The CMLD-BU was originally established in 2002. The renewal is for another 5 years (through 2013) and is worth more than $11.5 million. The first year’s funding, $2.6 million, will be used to develop microfluidics and other strategies to synthesize small molecules for application by the biological community. The program is highly collaborative. Professor John A. Porco, Jr., who is the Director and Principal Investigator, is joined by Co-PI’s Professors Jim Panek, Scott Schaus, John Snyder, and Corey Stephenson, who are leaders in the field of organic chemistry.

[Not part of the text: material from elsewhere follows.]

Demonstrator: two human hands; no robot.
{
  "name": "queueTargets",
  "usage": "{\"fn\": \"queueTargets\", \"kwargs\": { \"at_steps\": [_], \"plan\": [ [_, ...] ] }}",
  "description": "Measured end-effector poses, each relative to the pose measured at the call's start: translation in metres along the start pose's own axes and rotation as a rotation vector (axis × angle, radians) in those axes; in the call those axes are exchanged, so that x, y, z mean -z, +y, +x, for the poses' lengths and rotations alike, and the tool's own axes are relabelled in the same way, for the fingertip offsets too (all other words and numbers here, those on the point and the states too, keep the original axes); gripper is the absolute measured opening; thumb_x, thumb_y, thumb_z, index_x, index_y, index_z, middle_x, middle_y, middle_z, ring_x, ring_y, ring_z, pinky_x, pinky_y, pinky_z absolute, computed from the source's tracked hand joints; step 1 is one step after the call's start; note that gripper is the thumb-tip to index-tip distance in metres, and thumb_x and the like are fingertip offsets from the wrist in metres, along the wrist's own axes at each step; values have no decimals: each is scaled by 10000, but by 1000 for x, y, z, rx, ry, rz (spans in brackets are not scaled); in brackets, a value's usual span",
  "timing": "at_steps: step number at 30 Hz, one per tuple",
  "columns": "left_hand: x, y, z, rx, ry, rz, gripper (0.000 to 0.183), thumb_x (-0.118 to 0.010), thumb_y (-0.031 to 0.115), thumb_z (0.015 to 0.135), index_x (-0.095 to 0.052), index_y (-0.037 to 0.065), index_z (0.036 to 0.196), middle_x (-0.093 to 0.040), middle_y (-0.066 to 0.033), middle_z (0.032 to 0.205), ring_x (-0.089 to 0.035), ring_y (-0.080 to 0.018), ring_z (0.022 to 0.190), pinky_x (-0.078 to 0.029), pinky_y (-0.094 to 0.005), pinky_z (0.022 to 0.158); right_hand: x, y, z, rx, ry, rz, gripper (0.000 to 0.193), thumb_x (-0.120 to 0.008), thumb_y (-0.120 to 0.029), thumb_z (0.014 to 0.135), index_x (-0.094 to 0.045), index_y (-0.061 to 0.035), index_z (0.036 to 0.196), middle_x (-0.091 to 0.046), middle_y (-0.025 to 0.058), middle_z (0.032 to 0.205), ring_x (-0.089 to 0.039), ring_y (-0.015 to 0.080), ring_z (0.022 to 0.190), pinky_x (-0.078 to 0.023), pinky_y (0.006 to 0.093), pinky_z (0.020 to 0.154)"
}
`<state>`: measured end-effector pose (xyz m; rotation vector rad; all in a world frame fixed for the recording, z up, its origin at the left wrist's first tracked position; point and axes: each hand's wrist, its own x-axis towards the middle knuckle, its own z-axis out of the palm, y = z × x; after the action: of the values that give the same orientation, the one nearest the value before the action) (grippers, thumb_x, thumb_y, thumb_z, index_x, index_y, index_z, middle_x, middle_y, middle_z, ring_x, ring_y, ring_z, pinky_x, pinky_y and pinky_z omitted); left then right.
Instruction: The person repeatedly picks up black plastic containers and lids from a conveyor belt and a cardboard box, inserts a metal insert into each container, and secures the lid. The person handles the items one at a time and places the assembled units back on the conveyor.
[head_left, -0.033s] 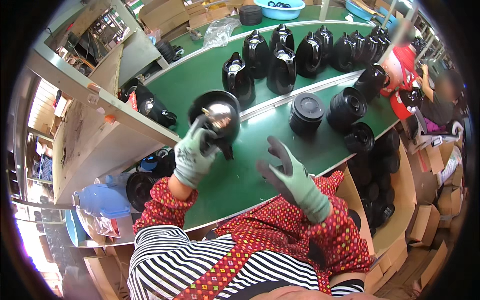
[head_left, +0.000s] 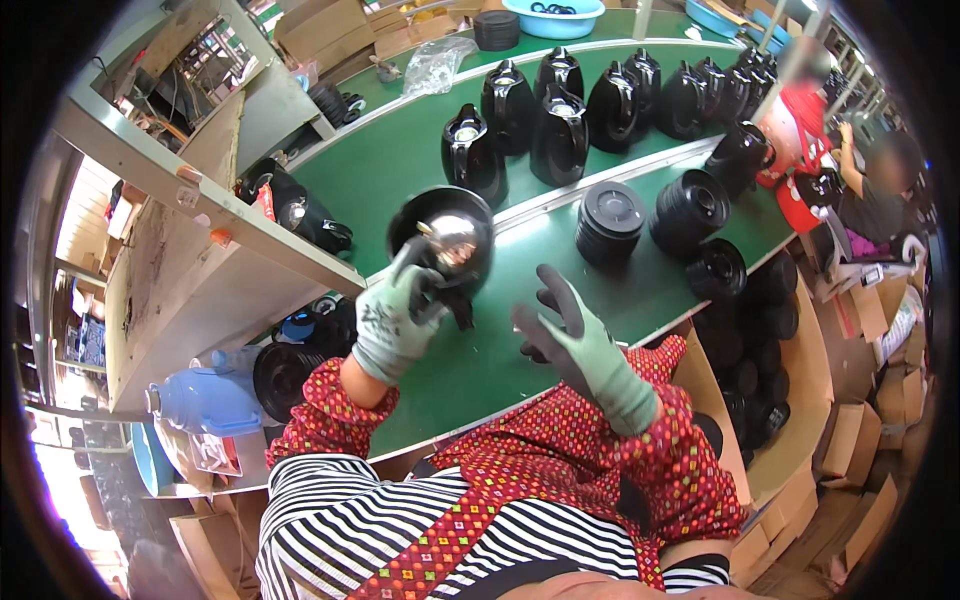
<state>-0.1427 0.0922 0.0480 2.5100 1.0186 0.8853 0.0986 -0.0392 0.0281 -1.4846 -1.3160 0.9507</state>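
Observation:
My left hand (head_left: 400, 305), in a grey-green glove with dark fingertips, grips a black thermos jug (head_left: 482, 262) over the green work surface (head_left: 450, 385). The jug's open round end is turned up toward me, and a shiny silver liner (head_left: 452, 240) shows inside it. Its outline is a little blurred. To the right, my right hand (head_left: 575, 340), gloved the same way, hovers apart from the jug. Its thumb and fingers are spread with nothing visible between them. Beyond it stands a stack of black round lids (head_left: 610, 220), beside a second, leaning stack (head_left: 690, 215).
Several glossy black jugs (head_left: 560, 135) stand in rows across a pale rail (head_left: 540, 212). At right, a cardboard box (head_left: 790, 430) holds black round parts. A metal post frame (head_left: 250, 235) slants along the left. A co-worker (head_left: 880, 200) sits at far right.
The jug in my left hand has shifted slightly right and down, toward my right hand. My right hand's fingers have moved a little.

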Motion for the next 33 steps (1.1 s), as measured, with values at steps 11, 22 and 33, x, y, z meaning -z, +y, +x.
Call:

The goal of the Center is to develop cutting-edge technologies to generate, analyze, and optimize chemical libraries and synthesize thousands of novel chemical entities using high-throughput techniques. It is also making these methods and libraries broadly available for biomedical research and drug discovery. The CMLD’s PI’s are collaborating with biologist, Professor Tom Gilmore, to determine the physiological activities of new molecules.

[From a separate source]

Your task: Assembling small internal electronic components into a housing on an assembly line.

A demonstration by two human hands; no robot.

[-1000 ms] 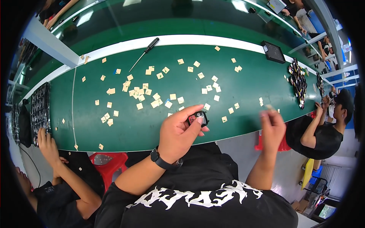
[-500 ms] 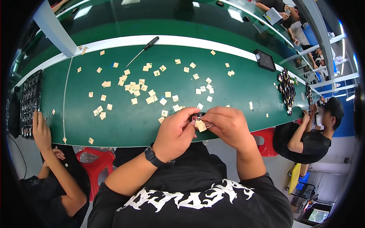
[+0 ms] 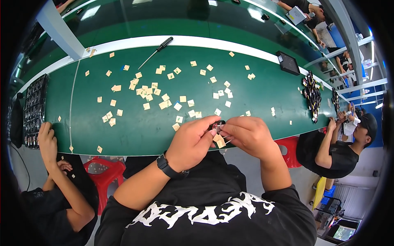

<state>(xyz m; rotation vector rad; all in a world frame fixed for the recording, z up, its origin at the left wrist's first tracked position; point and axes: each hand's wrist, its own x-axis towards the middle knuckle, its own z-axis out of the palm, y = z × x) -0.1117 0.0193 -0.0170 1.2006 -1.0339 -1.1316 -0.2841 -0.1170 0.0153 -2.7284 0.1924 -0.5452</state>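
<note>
My left hand (image 3: 192, 138), a dark watch on its wrist, is closed around a small black device (image 3: 218, 124) with red and metallic parts inside. Tan square paper pieces (image 3: 220, 142) hang at its fingertips, just below the device. From the right, my right hand (image 3: 251, 136) meets it, fingers pinched at the device's edge. Thin silver prongs, apparently tweezers (image 3: 228, 140), stick out under its fingers. Both hands are over the table's near edge. My fingers hide most of the device and the tool.
Many tan squares (image 3: 143, 91) lie scattered over the green table (image 3: 246, 94). A screwdriver (image 3: 156, 52) lies at the far edge, a black tray (image 3: 287, 62) to its right. Dark parts (image 3: 311, 96) are heaped at right. Co-workers sit on both sides, the left one by black trays (image 3: 35, 110).
My hands stay together at the device, which has tilted a little. The tan pieces have swung slightly down and right. The left co-worker's hand has shifted beside the black trays.
</note>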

CMLD-BU Scientists Awarded National Institutes of Health Grant in Pilot-Scale Libraries for High-Throughput Screening Program
Co-investigators of the Boston University Chemical Methodology and Library Development Center (CMLD-BU) (http://cmld.bu.edu) have been awarded a three-year grant for their joint proposal “Generation of Stereochemically and Structurally Complex Chemical Libraries.” The goal of the work by Professors Porco, and co-Principal Investigators Panek, Schaus, and Snyder, is to generate a number of stereochemically and structurally complex chemical libraries for inclusion in the National Institutes of Health (NIH) Molecular Repository (http://mlsmr.glpg.com/MLSMR_HomePage/index.html). They will develop five library projects that are distinct from ongoing and planned CMLD-BU library projects, but which utilize novel chemistries previously developed in their laboratories. Target pilot libraries include complex dihydropyrimidones, azaphilone-derived libraries, tetracyclic alkaloid-type libraries, exo-methylene scaffolds and derived spirocycles, and macrocyclic lactams. In addition, all planned libraries have been designed to include unique structures that do not overlap in chemical space with molecules currently in the PubChem database. Data will be shared using an internet-based structure-searchable database of synthesis protocols.

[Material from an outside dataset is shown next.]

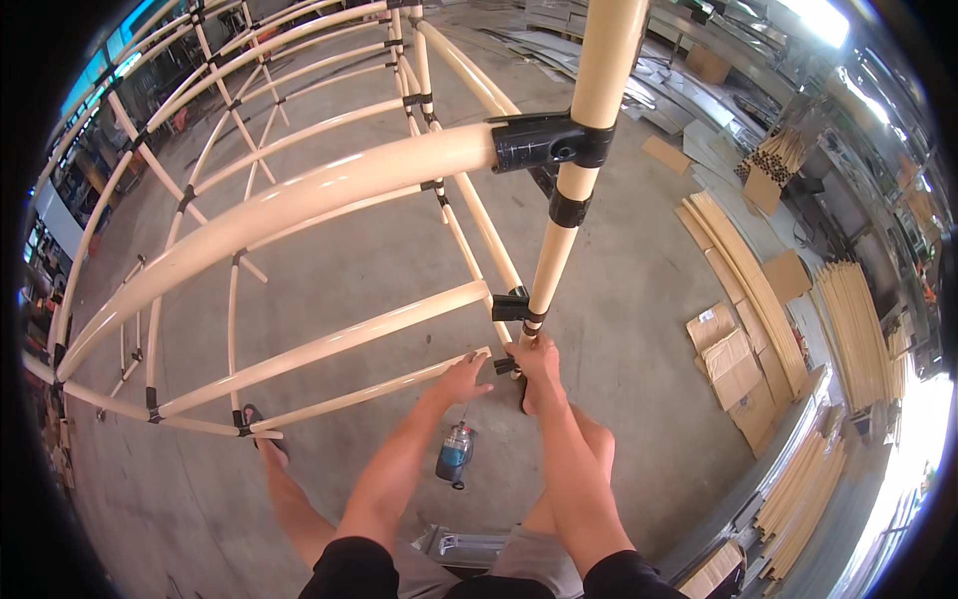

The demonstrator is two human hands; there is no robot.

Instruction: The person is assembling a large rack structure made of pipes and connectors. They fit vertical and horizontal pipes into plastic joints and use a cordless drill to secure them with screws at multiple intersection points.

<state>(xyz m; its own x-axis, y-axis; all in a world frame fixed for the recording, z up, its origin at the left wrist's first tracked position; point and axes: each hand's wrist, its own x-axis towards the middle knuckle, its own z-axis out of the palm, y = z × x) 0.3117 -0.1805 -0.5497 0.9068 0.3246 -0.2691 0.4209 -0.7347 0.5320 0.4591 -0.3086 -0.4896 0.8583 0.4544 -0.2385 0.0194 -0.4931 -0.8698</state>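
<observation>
At the unclenched left hand (465,377), the rail (369,387) is best being aligned, the post (552,262) gripped by the right hand (540,361).

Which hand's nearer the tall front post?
Right. Right hand is at the lower part of the post, just below a black joint; left hand is left of it, at the low rail.
</observation>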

The Molecular Libraries and Imaging Initiative is a component of the “New Pathways to Discovery” theme of the NIH Roadmap, which seeks to enable the rapid transformation of new scientific knowledge into tangible benefits for public health. While high-throughput screening (HTS) of small-molecule libraries is widespread in the pharmaceutical industry, the goal of the Molecular Libraries (ML) Roadmap Initiative is to facilitate the use of HTS and chemical libraries within the academic community. It is anticipated that the ML initiative will produce research tools (including novel small-molecule modulators of cellular function and phenotypic assays) to facilitate studies of biology and physiology (http://nihroadmap.nih.gov/molecularlibraries). It is anticipated that the initiative will complement private sector drug development efforts by contributing to the identification and validation of novel drug targets, as well as molecular structure classes with potential for development into therapeutics. The initiative promises benefits to public health, especially for rare or marginalized disorders.